What the task asks: From the line with "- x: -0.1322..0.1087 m" to the line with "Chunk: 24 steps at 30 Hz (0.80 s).", retype every line exactly, including those two, and leave out the rest of the data below.

--

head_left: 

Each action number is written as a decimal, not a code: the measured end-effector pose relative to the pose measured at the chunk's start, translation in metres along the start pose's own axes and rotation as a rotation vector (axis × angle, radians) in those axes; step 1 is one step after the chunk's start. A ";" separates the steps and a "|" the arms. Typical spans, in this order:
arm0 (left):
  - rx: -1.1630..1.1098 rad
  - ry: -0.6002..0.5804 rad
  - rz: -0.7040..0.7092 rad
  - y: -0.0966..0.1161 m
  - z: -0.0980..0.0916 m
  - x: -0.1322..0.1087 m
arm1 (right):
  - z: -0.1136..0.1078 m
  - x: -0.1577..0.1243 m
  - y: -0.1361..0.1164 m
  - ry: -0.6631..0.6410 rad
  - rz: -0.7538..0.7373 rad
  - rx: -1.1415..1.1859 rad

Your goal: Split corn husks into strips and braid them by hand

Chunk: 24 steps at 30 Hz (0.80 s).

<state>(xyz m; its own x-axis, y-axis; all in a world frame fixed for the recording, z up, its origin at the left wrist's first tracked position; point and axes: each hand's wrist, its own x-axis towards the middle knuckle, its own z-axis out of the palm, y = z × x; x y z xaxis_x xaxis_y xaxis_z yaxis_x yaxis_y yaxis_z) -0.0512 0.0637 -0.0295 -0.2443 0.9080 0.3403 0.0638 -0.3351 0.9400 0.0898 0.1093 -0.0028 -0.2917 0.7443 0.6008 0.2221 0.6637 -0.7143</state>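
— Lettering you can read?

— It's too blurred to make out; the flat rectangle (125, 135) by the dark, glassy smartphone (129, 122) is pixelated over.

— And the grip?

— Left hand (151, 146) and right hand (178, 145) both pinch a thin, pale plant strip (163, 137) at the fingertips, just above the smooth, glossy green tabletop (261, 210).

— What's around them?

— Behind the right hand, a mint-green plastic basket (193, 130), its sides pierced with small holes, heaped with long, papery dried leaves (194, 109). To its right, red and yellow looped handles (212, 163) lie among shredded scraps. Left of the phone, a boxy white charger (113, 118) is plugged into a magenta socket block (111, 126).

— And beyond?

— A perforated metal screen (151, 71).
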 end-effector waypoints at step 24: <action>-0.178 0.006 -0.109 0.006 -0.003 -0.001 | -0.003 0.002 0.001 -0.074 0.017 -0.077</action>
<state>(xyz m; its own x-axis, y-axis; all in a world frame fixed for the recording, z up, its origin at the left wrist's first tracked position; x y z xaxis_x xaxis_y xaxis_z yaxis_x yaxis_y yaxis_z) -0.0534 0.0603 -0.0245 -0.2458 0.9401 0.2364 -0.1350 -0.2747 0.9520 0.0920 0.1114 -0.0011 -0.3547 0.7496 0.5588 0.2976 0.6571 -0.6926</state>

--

Response to the task:
  - x: -0.1322..0.1087 m
arm1 (right):
  - z: -0.1136..0.1078 m
  - x: -0.1577..0.1243 m
  - y: -0.1361..0.1164 m
  - ry: -0.6631..0.6410 rad
  - rz: -0.7538..0.7373 rad
  - rx: -1.1415..1.1859 rad

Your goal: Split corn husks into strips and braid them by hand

Chunk: 24 steps at 30 Hz (0.80 s).

This answer is complete as written.